Tout d’abord, Trout est citoyen américain, né aux Bermudes32. Marié trois fois, il a un fils, Leon Trout, exilé en Suède pour ne pas devoir partir combattre au Vietnam, et qui perd la vie dans un accident sur un chantier maritime; son fantôme est le narrateur de Galápagos: A Novel, 1985. Kilgore Trout est lui-même le fils de Leo Trout33, ornithologue aux Bermudes, l’homme qui a tué sa mère alors que Trout avait douze ans34.
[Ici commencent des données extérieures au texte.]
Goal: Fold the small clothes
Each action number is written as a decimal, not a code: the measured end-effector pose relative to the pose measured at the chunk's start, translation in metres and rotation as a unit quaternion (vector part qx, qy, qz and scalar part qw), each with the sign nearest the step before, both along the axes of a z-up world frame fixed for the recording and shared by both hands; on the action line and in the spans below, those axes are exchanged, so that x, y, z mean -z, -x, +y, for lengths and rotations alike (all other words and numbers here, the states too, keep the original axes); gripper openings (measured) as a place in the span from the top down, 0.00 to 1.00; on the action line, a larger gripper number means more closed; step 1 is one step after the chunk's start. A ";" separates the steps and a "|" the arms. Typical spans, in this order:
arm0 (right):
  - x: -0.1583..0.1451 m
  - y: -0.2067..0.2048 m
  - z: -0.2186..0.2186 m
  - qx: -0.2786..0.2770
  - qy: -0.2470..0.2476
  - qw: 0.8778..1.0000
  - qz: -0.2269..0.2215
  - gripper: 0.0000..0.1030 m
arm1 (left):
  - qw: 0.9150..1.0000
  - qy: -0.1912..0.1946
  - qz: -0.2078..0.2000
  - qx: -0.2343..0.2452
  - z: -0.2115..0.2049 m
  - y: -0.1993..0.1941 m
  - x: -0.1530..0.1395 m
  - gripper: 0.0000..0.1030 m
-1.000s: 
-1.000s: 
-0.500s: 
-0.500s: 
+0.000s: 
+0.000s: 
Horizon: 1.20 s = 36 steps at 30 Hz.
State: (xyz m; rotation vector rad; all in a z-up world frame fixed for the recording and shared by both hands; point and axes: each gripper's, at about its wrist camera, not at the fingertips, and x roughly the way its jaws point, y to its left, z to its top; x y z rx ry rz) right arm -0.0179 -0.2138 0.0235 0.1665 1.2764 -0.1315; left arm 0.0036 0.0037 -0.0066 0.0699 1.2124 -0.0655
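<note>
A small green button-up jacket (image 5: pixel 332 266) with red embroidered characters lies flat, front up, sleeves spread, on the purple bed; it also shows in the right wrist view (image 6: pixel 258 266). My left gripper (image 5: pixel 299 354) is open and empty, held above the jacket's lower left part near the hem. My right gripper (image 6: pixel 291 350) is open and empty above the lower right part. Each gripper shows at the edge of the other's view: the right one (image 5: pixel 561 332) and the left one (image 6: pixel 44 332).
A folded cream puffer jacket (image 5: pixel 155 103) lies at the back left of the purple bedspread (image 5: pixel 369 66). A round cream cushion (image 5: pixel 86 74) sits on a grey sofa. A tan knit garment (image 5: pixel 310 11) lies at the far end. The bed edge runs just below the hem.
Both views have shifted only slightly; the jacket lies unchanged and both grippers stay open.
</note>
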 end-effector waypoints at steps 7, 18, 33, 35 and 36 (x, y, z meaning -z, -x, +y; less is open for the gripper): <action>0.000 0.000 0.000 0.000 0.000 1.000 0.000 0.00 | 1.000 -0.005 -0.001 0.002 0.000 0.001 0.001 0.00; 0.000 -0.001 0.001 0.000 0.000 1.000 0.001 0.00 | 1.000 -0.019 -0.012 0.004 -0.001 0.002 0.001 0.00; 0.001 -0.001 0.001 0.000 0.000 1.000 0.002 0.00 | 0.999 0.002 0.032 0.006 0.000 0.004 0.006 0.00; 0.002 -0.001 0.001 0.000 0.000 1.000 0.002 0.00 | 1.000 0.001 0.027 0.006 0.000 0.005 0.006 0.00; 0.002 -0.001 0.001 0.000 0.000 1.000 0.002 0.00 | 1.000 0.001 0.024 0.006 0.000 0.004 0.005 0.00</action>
Trout n’a pas terminé le lycée; c’est un autodidacte35. Il est lieutenant dans l’armée pendant la Seconde Guerre Mondiale36, une période qui l’a profondément marqué, comme ce fut le cas pour Vonnegut bouleversé par les bombardements de la ville de Dresde en février 1945.

Destiné à devenir «l’un des êtres humains les plus aimés et les plus respectés de toute l’histoire»37, Trout est un auteur très pauvre, largement inconnu hormis des amateurs du genre38, il est obligé de travailler pour continuer à écrire. Il vend, par exemple, des fenêtres en aluminium39; il est employé aux stocks40. Des métiers systématiquement ingrats et que Vonnegut connaît bien pour avoir été lui-même vendeur de voitures; des métiers, enfin, qui rappellent continument la peur du jeune écrivain, de terminer sa vie à la manière de T. Sturgeon.
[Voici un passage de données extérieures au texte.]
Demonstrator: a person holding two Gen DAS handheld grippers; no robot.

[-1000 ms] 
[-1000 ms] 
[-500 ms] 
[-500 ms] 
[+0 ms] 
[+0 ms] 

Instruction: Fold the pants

Plus étonnant, sans doute, pour qui a suivi son parcours, Trout reçoit le Prix Nobel de Médecine en 197941 – une information sur laquelle Vonnegut ne reviendra plus dans le texte, et qui souligne à quel point la biographie de Trout, qui se nourrit de détails mais n’explicite jamais les faits les plus importants, participe d’un trait d’humour pour Vonnegut qui frustre à dessein son lecteur d’éléments biographiques potentiellement essentiels à la narration.
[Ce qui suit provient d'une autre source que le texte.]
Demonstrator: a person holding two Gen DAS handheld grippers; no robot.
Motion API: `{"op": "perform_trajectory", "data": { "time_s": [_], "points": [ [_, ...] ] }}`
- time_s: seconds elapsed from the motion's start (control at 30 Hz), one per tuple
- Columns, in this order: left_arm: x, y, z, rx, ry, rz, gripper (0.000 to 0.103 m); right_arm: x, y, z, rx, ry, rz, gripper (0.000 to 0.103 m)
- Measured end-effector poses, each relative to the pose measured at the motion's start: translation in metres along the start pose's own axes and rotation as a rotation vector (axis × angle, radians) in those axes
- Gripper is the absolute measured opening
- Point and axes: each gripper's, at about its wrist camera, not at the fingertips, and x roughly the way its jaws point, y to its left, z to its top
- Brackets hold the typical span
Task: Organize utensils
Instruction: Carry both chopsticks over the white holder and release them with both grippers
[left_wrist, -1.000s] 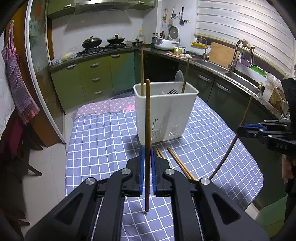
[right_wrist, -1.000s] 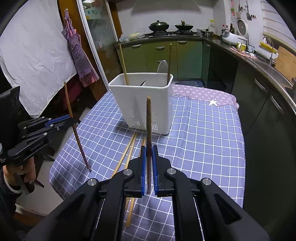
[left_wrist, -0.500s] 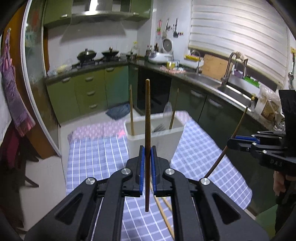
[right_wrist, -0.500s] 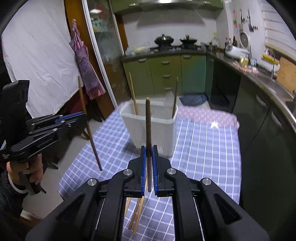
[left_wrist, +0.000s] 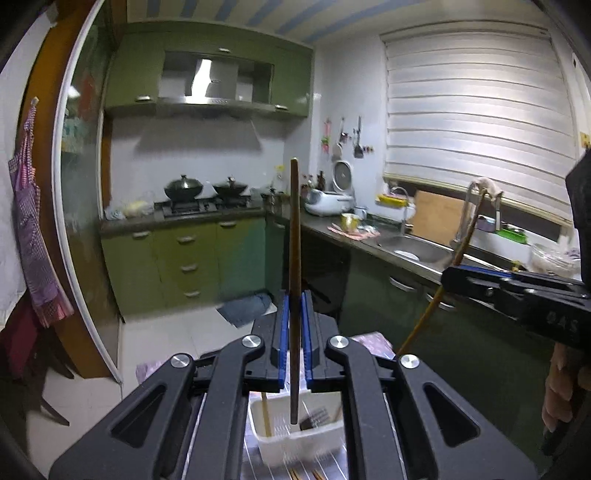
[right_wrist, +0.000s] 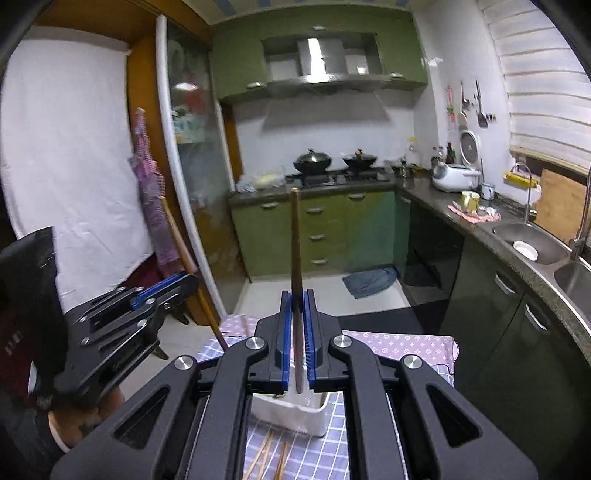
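A dark brown chopstick (left_wrist: 294, 280) is clamped upright between the blue pads of the left tool (left_wrist: 294, 343), its lower end hanging just above the open top of the white utensil holder (left_wrist: 295, 439), which is seen low in the left wrist view, largely hidden behind the tool's black arms. Inside the holder a lighter chopstick (left_wrist: 265, 413) stands against the near-left corner and dark fork tines (left_wrist: 314, 419) can be made out. A second dark chopstick (right_wrist: 296, 288) is gripped the same way by the right tool (right_wrist: 296, 343), held upright above the holder's rim (right_wrist: 295, 408) in the right wrist view. The holder stands on a bench covered with a blue-and-white checked cloth (right_wrist: 436, 373), over a purple patterned cloth (right_wrist: 399, 345) at the far end. Several loose light-wood chopsticks (right_wrist: 266, 458) lie on the cloth just in front of the holder. Raised letters are seen on the side of the right tool (left_wrist: 517, 295) in the left wrist view; they appear to read "DAS", though the first letter is blurred. A hand (left_wrist: 563, 387) is seen below that tool, around its grip. No other writing can be read in the green-cabinet kitchen behind.
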Motion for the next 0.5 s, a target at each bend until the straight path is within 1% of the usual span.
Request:
{"op": "perform_trajectory", "data": {
  "time_s": [0.03, 0.1, 0.17, 0.3, 0.37, 0.43, 0.5],
  "points": [
    [0.011, 0.001, -0.004, -0.002, 0.013, 0.011, 0.007, 0.013, -0.002, -0.002, 0.004, 0.023, -0.007, 0.007],
    [0.031, 0.004, -0.016, -0.011, 0.066, 0.018, 0.007, 0.038, -0.006, -0.009, 0.012, 0.077, -0.014, 0.007],
    [0.045, 0.005, -0.028, -0.004, 0.114, 0.032, 0.007, 0.060, -0.010, -0.024, 0.014, 0.131, -0.021, 0.007],
    [0.064, 0.009, -0.052, 0.003, 0.204, 0.054, 0.007, 0.083, -0.015, -0.044, 0.021, 0.202, -0.022, 0.007],
    [0.065, 0.009, -0.059, 0.011, 0.225, 0.059, 0.010, 0.087, -0.016, -0.049, 0.019, 0.214, -0.016, 0.008],
    [0.061, 0.009, -0.062, 0.024, 0.236, 0.063, 0.014, 0.085, -0.013, -0.050, 0.016, 0.208, -0.015, 0.019],
    [0.056, 0.009, -0.061, 0.028, 0.244, 0.068, 0.016, 0.080, -0.012, -0.049, 0.007, 0.197, -0.014, 0.019]
  ]
}}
Les qualités littéraires de Trout sont présentées comme discutables. Les romans de Vonnegut sont bien souvent l’occasion de mettre en avant de façon lapidaire quelques-unes des idées de Trout, résumées ainsi en quelques traits rapides, et le plus souvent farfelues, qui font écho à l’écrivassier pulp, coupable d’écrire des romans au kilomètre:

It was about an Earthling man and woman who were kidnapped by extra-terrestrials.42

Another Kilgore Trout book there in the window was about a man who built a time machine so he could go back and see Jesus.43

Kilgore Trout once wrote a story called "This Means You." It was set in the Hawaiian Islands (…). Every bit of land on the islands was owned by only about forty people, and, in the story, Trout had those people decide to exercise their property rights to the full. They put no trespassing signs on everything.44

The novel in question, incidentally, was The Smart Bunny. The leading character was a rabbit who lived like all the other wild rabbits, but who was as intelligent as Albert Einstein or William Shakespeare.45

Chaque roman ainsi évoqué se résume à une trame entièrement tournée vers une morale simple, voire simpliste puisqu’elle se résume à une même formule sempiternelle46, aux mêmes thèmes remâchés47; jamais le style n’entre en compte48, et Trout est bel et bien un écrivain sans écriture, un homme sans style que Rosewater, un autre personnage récurrent chez Vonnegut, réduit à un auteur qui ne sait pas écrire, mais sait néanmoins manipuler des idées («Kilgore Trout’s unpopularity was deserved. His prose was frightful. Only his ideas were good»49). Les trames narratives employées par Trout reprennent systématiquement le schéma de l’histoire drôle (protagonistes anonymes signalés par «a man», «a woman» «people» ou bien au nom ridicule50, etc…; abandon de tout détail superflu qui ne participerait pas d’une chute).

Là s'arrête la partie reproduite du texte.